United Nations Secretary-General Ban Ki-moon has invited leaders from all countries to attend a special event on 21 September to deposit their instruments of ratification, acceptance, approval or accession to the Paris Agreement on climate change. The event will also provide an opportunity to other countries to publicly commit to joining or ratifying the agreement before the end of 2016.
The agreement will enter into force 30 days after at least 55 countries, accounting for 55 per cent of global greenhouse gas emissions, deposit their instruments of ratification or acceptance with the Secretary-General.
It is expected that the September event will help efforts to secure early entry into force of the agreement.
In an extraordinary show of support for the Paris climate agreement, 175 countries signed the Paris Agreement at a ceremony in New York on 22 April, far exceeding the historical record for first-day signatures to an international agreement. Signing is the first step toward joining the Agreement, and must be followed by the deposit of the instrument of ratification or acceptance. So far, 19 countries have ratified the Agreement. Many others, including the United States and China, have publicly committed to joining the Paris Agreement this year.
The Paris Climate Agreement, adopted by 195 parties to the UN Framework Convention on Climate Change (UNFCCC) last December in Paris, calls on countries to combat climate change and to accelerate and intensify the actions and investments needed for a sustainable low carbon future.

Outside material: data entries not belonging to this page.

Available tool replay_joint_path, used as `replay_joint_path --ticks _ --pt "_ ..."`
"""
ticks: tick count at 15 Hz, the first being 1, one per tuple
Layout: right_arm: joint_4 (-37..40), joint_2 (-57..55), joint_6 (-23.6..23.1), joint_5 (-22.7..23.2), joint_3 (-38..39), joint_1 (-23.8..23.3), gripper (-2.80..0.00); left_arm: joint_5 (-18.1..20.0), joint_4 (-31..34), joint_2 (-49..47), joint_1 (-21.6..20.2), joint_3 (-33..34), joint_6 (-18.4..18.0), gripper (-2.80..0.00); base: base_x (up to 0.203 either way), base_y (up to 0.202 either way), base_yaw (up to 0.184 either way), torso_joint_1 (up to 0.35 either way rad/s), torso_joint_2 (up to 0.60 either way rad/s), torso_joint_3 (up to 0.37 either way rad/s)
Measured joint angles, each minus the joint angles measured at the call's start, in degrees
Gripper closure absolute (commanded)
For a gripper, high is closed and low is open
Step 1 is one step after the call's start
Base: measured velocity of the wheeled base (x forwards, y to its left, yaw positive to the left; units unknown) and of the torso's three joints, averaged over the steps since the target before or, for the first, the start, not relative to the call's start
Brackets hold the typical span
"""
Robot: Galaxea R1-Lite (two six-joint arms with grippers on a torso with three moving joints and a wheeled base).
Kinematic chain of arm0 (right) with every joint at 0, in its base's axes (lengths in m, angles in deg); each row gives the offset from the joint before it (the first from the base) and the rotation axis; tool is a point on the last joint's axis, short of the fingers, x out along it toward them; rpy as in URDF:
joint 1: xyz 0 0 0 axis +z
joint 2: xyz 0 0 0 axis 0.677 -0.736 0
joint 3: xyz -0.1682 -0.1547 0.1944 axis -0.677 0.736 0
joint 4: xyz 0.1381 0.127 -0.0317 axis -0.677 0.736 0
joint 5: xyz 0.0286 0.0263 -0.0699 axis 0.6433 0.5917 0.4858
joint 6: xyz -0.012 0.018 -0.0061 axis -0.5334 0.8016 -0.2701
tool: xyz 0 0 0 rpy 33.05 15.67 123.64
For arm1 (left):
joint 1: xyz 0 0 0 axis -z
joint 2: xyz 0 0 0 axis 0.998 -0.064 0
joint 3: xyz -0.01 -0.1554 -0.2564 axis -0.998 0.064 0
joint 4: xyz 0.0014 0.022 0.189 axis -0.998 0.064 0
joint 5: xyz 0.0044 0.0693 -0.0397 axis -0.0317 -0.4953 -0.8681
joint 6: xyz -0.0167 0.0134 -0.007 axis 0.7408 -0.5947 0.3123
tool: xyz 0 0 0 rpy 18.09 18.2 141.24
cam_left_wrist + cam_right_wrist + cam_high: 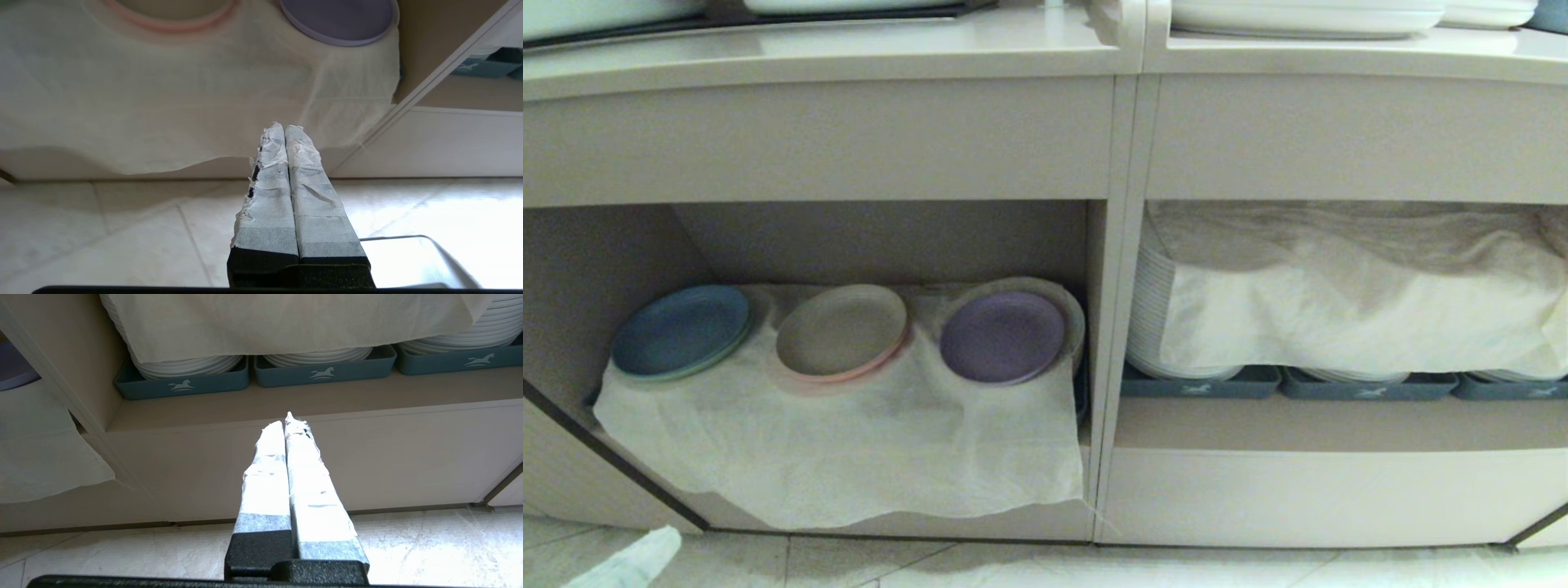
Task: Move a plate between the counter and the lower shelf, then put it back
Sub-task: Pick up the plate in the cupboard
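Lavender round plastic plate [1003,336] rests in the lower shelf [890,237] niche, untouched; by my reading the lift to the beige counter [849,49] and the return are both left to do.
Head view: it lies at centre frame on the wrinkled white cloth [866,441]; the left gripper [629,563] peeks in at lower left. Left wrist view: jaws pressed together, empty, plate at upper right, well apart. Right wrist view: right gripper [286,424] likewise closed, empty, facing blue-grey trays [318,373].

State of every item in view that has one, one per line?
lavender plate: resting on the white cloth in the lower shelf, not held
blue plate: on the cloth, untouched
beige plate: on the cloth, untouched
left gripper: shut, empty
right gripper: shut, empty
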Motion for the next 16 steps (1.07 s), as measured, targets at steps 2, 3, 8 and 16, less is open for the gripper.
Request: replay_joint_path --ticks 2,3,8,16 --pt "0.0 0.0 0.0 0.0 0.0 0.0 0.0 0.0 -2.1 -2.8 0.3 0.3 2.8 0.0 0.0 0.0 0.0 0.0 0.0 0.0" --pt "0.0 0.0 0.0 0.0 0.0 0.0 0.0 0.0 -3.4 -4.2 0.3 0.3 4.1 0.0 0.0 0.0 0.0 0.0 0.0 0.0" --pt "0.0 0.0 0.0 0.0 0.0 0.0 0.0 0.1 -10.0 -12.7 1.5 0.4 11.4 0.0 0.0 0.0 0.0 0.0 0.0 0.0" --pt "0.0 0.0 0.0 0.0 0.0 0.0 0.0 -0.6 -26.4 -32.8 6.1 -0.5 9.7 0.0 0.0 0.0 0.0 0.0 0.0 0.0"
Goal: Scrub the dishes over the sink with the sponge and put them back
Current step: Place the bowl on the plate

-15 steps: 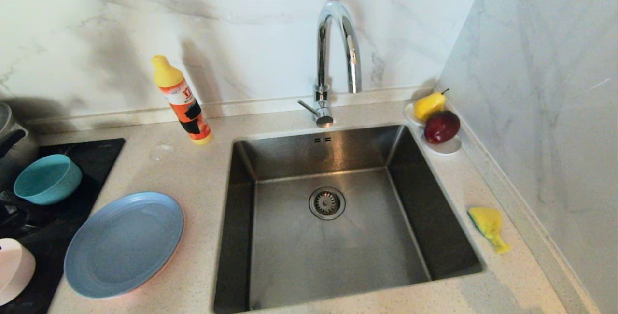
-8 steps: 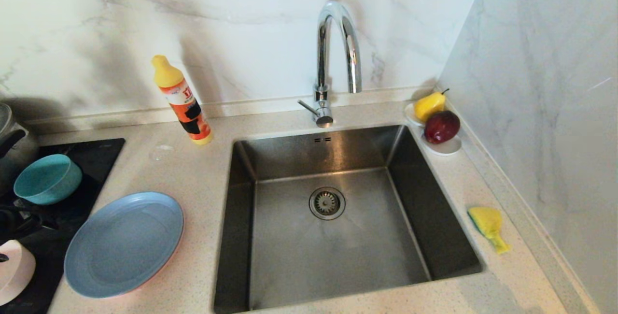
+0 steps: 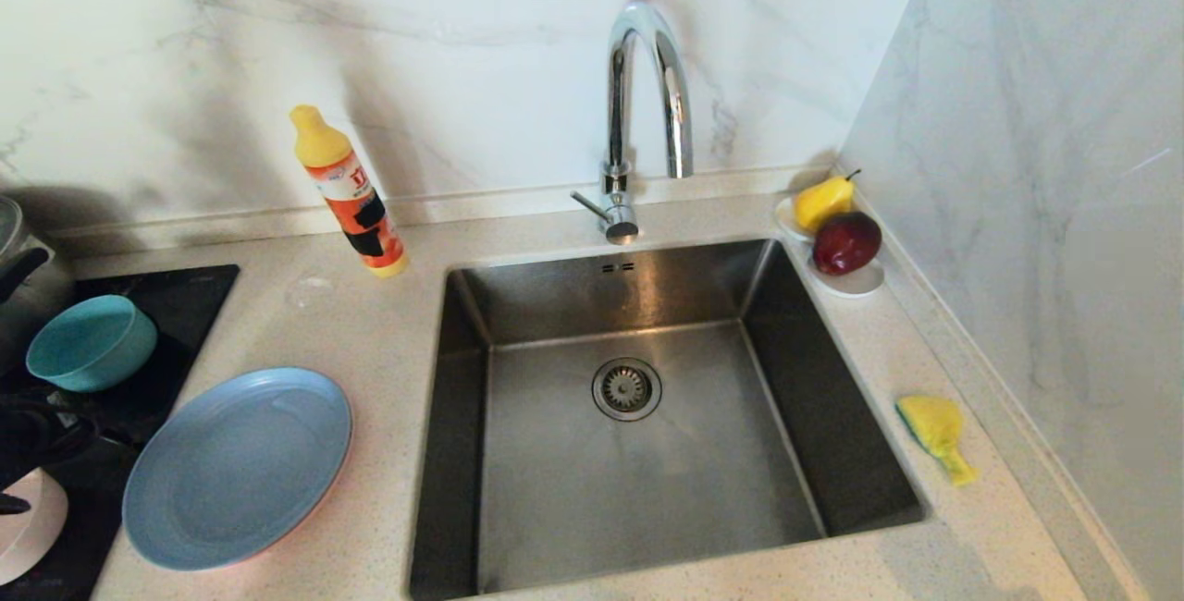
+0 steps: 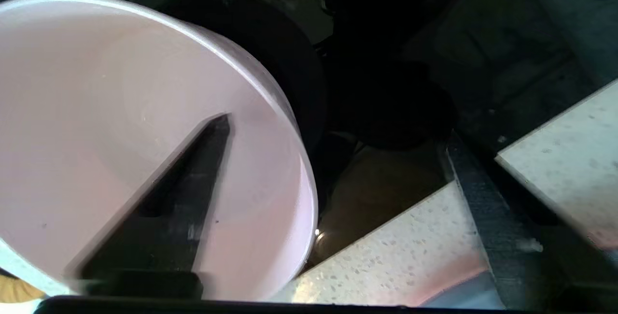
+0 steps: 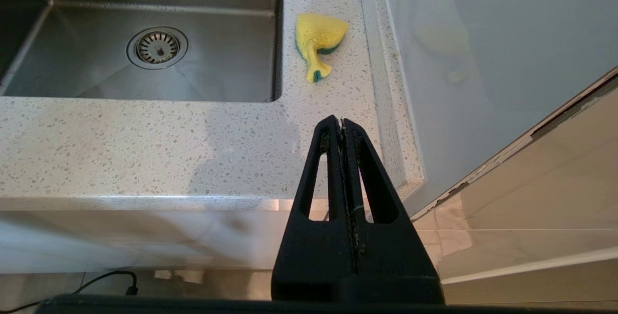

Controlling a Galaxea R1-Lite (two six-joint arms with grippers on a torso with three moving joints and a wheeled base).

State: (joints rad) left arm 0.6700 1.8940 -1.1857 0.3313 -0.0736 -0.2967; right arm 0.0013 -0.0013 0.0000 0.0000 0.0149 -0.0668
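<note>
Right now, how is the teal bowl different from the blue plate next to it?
The teal bowl is deep with steep sides; the grey-blue plate is wide and shallow. The bowl sits on the black cooktop, while the plate lies on the speckled counter beside the sink. The plate spans far more surface than the bowl. Both are round, matte and upright, and no gripper is touching either one.

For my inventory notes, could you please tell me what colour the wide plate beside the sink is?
The wide plate is grey-blue, seen best in the head view.
</note>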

The Paris Agreement marked a watershed moment in taking action on climate change. After years of negotiation, countries agreed to limit global temperature rise to well below 2 degrees Celsius, while pursuing efforts to keep temperature rise to 1.5 degrees.
Even as the agreement was adopted, countries recognized that present pledges to reduce emissions were still insufficient to reach these goals. The Paris Agreement mandates regular meetings every five years, starting in 2018, to review progress and to consider whether it is necessary to increase ambition.